Acabo de perder a mi mujer, que fue mi compañera de vida durante 60 años; madre de nuestros tres hijos y abuela de nuestros ocho nietos. Se que no es habitual que un recién enviudado, en lugar de estar rumiando sus penas se dedique a subrayar las virtudes de su recién fallecida esposa.
Lo cierto es que han sido muchos días, meses y años juntos y tendrá que pasar tiempo, mucho tiempo antes de que consiga hacerme a la idea de que ella ya no está. Creo que nunca lograré acostumbrarme a vivir sin ella. En realidad, no quiero acostumbrarme a esta nueva vida que se me viene por encima.
Y es que mi propia vida carece de sentido si sustraemos todo lo que Cristina aportó a ella.
Les contaba no hace mucho nuestras andanzas en Londres en los tiempos de la London School of Economics y de la Sorbona de Paris en los días de la Revolución de Mayo del 68. Caigo en la cuenta de que en aquella columna "Mi amigo Luis Polanco", les hablaba más de mi amigo luis y de mí mismo cuando la verdadera protagonista desde el día que la conocimos fue ella, Cristina Leya, mujer bellísima, con una inteligencia portentosa, capaz de dominar una decena de idiomas incluido el polaco, el ruso, el inglés, el francés, el español y diversas lenguas eslavas como el serbio y el búlgaro,
Su naturaleza polaca le hizo comprender muy mucho el revoltijo de naciones que rodeaban al suyo. Llego a reconciliarse con el mundo alemán mucho antes de que llegara la CEE. Su padre había estudiado ingeniería aeronáutica en la Universidad alemana de Dantzig y Cristina siempre estuvo convencida de que su familia incluida ella misma que se acercaba a la vida cuando la segunda guerra mundial se agotaba, pudo salvarse gracias al buen soldado alemán -siempre hay un buen soldado alemán quien aconsejo a sus padres que salieran de Varsovia donde se preparaba una insurrección que iba a acabar en una cruel matanza. Aquel buen soldado aconsejo a los Leya que se refugiaran lo más cerca posible de la frontera soviética donde las fuerzas alemanas ya muy debilitadas no se atreverían a acercarse a la URSS.
Cristina nació así accidentalmente en Jaroslav, 45000 habitantes donde permanecieron hasta el final de la guerra momento en que se trasladaron de nuevo a Varsovia donde su padre fue nombrado director de las Líneas Aéreas Polacas LOT-
Cristina tuvo el coraje y la suerte de poder desplazarse a Londres en el maravilloso ambiente de los años sesenta, donde nos conocimos estudiando inglés cada uno de nosotros para poder completar sus sueños ya fueran sueños diplomáticos o en el caso de Cristina sueños comerciales.

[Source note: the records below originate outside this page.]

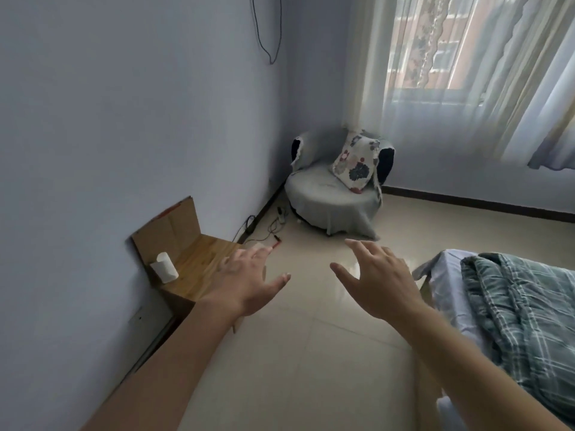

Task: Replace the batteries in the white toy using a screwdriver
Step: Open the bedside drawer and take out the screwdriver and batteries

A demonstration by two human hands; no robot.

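Observation:
My left hand [245, 281] is stretched out in front of me with its fingers spread and holds nothing; it hangs over the near corner of a small wooden table [199, 269]. My right hand [379, 281] is also held out flat with spread fingers, empty, above the tiled floor. Neither the white toy, the screwdriver nor any batteries show in this view.
A white paper roll [165, 267] stands on the wooden table beside a cardboard sheet [169, 228] leaning on the wall. A round grey chair [329, 197] with a flowered cushion fills the corner. Cables [264, 228] lie on the floor. A bed with a plaid blanket [522, 312] is at right.

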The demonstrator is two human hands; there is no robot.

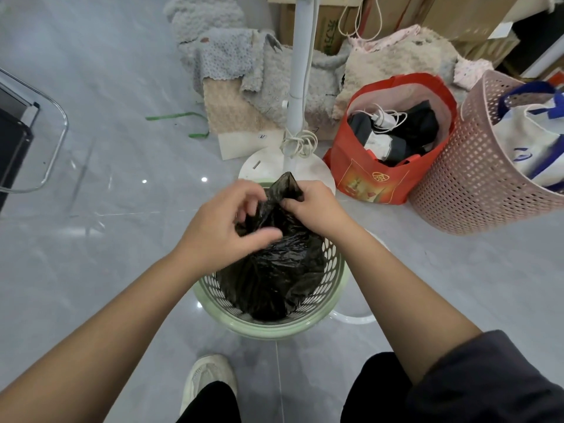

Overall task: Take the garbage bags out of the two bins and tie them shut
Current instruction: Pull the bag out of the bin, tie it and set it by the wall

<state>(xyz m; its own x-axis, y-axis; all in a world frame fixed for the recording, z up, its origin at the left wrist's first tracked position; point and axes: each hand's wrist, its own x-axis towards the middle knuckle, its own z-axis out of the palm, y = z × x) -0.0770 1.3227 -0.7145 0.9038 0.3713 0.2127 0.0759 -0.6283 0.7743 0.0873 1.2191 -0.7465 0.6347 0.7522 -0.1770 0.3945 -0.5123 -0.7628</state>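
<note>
A black garbage bag stands in a pale green perforated bin on the floor in front of me. Its top is gathered into a bunch above the bin. My left hand grips the gathered plastic on the left side. My right hand pinches the bag's neck from the right, with a tip of plastic sticking up between the two hands. A white rim of a second bin shows behind my right forearm; most of it is hidden.
A white fan stand and its round base sit just behind the green bin. A red bag of clothes and a pink perforated basket stand at the right. Blankets and cardboard boxes lie at the back. A chrome chair frame is at the left.
</note>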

Tardamos algunos tiempos en poder normalizar nuestra relación con una boda multitudinaria en la Iglesia de la Visitación donde en sus tiempos, Chopin solía tocar el órgano y ya que no cada día había un españolito valiente de la España franquista que estaba dispuesto a cruzar varias fronteras para rescatar a su amada de las garras comunistas.
Cómo han cambiado los tiempos, hoy Polonia es un país conservador y próspero en que el partido comunista está prohibido y sin embargo España está gobernado por un partido comunista.
Cristina tenía la mejor memoria que yo he conocido. Era un diccionario humano. Y si en algún momento tenía dudas de por donde hacer avanzar la trama de alguno de mis escritos, ella siempre tenía media docena de propuestas que me facilitaban la continuación.
Cristina fue una extraordinaria Embajadora de España. Estoy convencido de que muchos peces gordos acudían a nuestros cócteles más bien atraídos por su simpatía y saber hacer que por mis ofertas profesionales.
Siempre dejo muy alto el estandarte español y de paso también el polaco. Hubiera merecido cien condecoraciones, pero esto funciona así: consiguió que me las impusieran a mí.
Siempre dije a mis hijos que mi mujer los quería más que a mí pero a cambio mi gran amor era y había sido siempre ella, porque de todas las personas a las que quiero en este mundo, que son muchas, Cristina es la única que nadie me impuso, que yo escogí, esa persona es la que ahora confío en que me esté esperando en un lugar hermoso.